FFmpeg will attempt to carry over metadata from the MOV container to the FLAC file, but QuickTime and FLAC use different tagging systems. Common fields like title and artist typically survive, but MOV-specific metadata (such as Apple Final Cut Pro edit lists, chapter markers, or multi-track labels) will not transfer to FLAC, since the format does not support those structures. FLAC supports Vorbis Comment tags, so any basic ID3-style metadata that FFmpeg can map will be included in the output file.
By default, FFmpeg selects the first audio stream it detects in the MOV file. MOV supports multiple audio tracks (for example, a stereo mix alongside a multi-channel surround track), but FLAC can only hold a single audio stream. If you need a specific track other than the first one, you would modify the command to add -map 0:a:1 (replacing 1 with the index of the desired track) before the output filename to explicitly select that stream.
You can change the compression level by adjusting the -compression_level value in the command. Valid values range from 0 (fastest encoding, largest file) to 8 (slowest encoding, smallest file). The default used here is 5, which balances speed and file size well for most use cases. Critically, no compression level value affects the audio quality — FLAC is always lossless regardless of this setting. Only the encoding speed and output file size change.

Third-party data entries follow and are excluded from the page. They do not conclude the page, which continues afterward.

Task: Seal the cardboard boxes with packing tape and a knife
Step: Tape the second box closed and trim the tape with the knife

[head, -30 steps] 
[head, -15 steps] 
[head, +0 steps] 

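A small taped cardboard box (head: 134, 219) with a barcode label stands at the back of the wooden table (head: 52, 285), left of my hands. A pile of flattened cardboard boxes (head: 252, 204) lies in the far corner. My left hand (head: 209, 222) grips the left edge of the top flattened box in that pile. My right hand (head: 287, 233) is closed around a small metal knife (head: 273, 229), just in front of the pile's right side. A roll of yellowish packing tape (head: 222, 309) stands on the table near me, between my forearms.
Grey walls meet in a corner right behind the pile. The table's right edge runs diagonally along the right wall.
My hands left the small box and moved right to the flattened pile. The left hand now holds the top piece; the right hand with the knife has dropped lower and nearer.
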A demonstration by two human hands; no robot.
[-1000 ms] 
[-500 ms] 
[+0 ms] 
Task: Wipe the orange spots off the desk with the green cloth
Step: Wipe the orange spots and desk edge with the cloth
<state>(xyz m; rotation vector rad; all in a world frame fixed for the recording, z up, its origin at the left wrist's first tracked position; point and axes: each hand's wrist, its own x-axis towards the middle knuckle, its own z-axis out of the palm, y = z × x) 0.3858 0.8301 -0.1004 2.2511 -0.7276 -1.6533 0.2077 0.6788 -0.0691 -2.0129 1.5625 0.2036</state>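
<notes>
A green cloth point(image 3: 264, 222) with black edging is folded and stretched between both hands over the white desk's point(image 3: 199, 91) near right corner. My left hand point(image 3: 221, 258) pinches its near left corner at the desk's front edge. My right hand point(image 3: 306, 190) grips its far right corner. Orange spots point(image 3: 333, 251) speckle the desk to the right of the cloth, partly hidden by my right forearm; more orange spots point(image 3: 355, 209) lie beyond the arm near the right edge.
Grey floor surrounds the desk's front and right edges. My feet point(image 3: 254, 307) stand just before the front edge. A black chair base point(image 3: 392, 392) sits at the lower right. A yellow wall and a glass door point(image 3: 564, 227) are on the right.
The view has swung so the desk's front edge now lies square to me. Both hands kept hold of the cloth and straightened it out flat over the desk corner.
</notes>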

Yes. On macOS or Linux you can use a shell loop: for f in *.mov; do ffmpeg -i "$f" -vn -c:a flac -compression_level 5 "${f%.mov}.flac"; done. On Windows Command Prompt the equivalent is: for %f in (*.mov) do ffmpeg -i "%f" -vn -c:a flac -compression_level 5 "%~nf.flac". This is particularly useful for large collections of QuickTime recordings where the browser-based tool's 1GB per-file limit might be a constraint, or where you want to process dozens of files unattended.

Technical Notes

MOV is a flexible QuickTime container capable of holding many audio codecs including AAC, MP3, FLAC, Opus, Vorbis, and uncompressed PCM — but in practice the overwhelming majority of MOV files carry AAC audio encoded at 128k to 256k bitrate. When those AAC streams are decoded and re-encoded to FLAC, the resulting files are lossless representations of the decoded AAC signal, not the original pre-AAC source. FLAC's -compression_level parameter is a pure storage-efficiency knob with no psychoacoustic model involved; levels 0–8 all produce bit-for-bit identical audio output on decoding. FLAC does not support subtitles, chapter markers, or multiple audio tracks within a single file — all of which MOV can carry — so this conversion is necessarily audio-only and single-stream. FLAC is broadly supported in desktop players (VLC, foobar2000, Audacity) and DAWs (Reaper, Ableton, Logic Pro), but streaming platforms and mobile apps may have uneven native FLAC support. The -vn flag is essential here to explicitly discard the video stream; omitting it would cause FFmpeg to error since FLAC has no mechanism to store video data.